In conclusion, it seems to me that there exists a wide range of strong preferences (each held by a significant fraction of people), such that fulfilling this preference would be very bad for a significant fraction of people. It seems to me that this falsifies the additional claim that you introduce in the second sentence of your comment.
(Some preference differences can indeed be solved with partitioning. So it is indeed possible for a given set of minds to have preference differences without having any conflicts. Which indeed means that the existence of preference differences does not, on its own, conclusively prove the existence of conflict. I am however only discussing the additional claim that you introduce in the second sentence of this comment. In other words: I am narrowly focusing on the novel claim that you seem to be introducing in the second sentence. I am just picking out this specific claim. And pointing out that it is false)
Technical note on scope:
My present comment is strictly limited to exploring the question of how one fraction of the population would feel, if a preference held by another fraction of the population were to be satisfied.

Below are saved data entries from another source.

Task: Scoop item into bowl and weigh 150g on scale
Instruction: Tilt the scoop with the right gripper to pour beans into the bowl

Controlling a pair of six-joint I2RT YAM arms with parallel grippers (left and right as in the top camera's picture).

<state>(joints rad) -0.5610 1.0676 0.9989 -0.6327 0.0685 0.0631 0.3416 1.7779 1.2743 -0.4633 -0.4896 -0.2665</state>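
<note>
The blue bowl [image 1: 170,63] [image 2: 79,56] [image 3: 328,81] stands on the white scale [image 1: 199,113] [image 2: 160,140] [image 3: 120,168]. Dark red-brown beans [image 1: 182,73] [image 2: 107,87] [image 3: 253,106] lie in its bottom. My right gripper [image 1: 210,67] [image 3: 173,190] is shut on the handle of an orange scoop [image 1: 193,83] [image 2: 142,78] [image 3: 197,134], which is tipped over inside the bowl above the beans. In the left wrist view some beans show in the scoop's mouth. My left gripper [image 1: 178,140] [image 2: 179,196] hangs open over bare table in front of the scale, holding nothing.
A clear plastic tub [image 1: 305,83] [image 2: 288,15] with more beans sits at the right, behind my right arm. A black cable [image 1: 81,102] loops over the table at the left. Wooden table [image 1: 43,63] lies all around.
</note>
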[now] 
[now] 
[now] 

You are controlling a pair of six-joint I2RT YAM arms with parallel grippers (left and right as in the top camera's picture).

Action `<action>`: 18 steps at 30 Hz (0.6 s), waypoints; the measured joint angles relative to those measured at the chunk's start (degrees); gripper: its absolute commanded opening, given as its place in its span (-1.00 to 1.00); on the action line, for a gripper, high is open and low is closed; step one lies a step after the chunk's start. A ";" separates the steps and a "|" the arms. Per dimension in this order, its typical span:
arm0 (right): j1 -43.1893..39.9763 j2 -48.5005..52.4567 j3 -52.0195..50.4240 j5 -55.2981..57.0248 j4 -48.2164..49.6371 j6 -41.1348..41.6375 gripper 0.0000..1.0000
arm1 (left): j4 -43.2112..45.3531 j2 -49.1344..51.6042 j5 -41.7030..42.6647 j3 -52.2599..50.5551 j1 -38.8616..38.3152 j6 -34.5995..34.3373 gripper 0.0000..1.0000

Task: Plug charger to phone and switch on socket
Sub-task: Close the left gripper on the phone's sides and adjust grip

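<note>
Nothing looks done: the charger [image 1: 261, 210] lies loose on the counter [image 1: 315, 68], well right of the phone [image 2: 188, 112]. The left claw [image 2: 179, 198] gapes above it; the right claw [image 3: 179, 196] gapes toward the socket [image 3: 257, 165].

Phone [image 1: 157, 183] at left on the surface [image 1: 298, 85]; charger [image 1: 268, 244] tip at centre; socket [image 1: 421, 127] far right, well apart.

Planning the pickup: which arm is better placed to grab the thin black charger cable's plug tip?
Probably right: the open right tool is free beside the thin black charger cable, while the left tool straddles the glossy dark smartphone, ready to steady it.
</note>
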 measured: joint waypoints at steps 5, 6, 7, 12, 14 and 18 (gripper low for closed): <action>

I stay within these bounds, partly because any statement regarding what would happen, if an AI were to implement The Outcome that Humanity would like an AI to implement, would be a nonsense statement (because any such statement would implicitly assume that there is some form of free floating Group entity, out there, that has an existence that is separate from any specific mapping or set of definitions (see for example this post and this comment for more on this type of “independently-existing-G-entity” confusion)).
A tangent:
I think that from the perspective of most people, humans actively choosing an outcome would be worse than this outcome happening by accident. Humans deciding to destroy ecosystems will usually be seen as worse than ecosystems being destroyed by accident (similarly to how most people would see a world with lots of murders as worse than a world with lots of unpreventable accidents). The same goes for deciding to actively protect ecosystems despite this leading to animal suffering (similarly to how most people would see a world with lots of torture as worse than a world with lots of suffering from unpreventable diseases).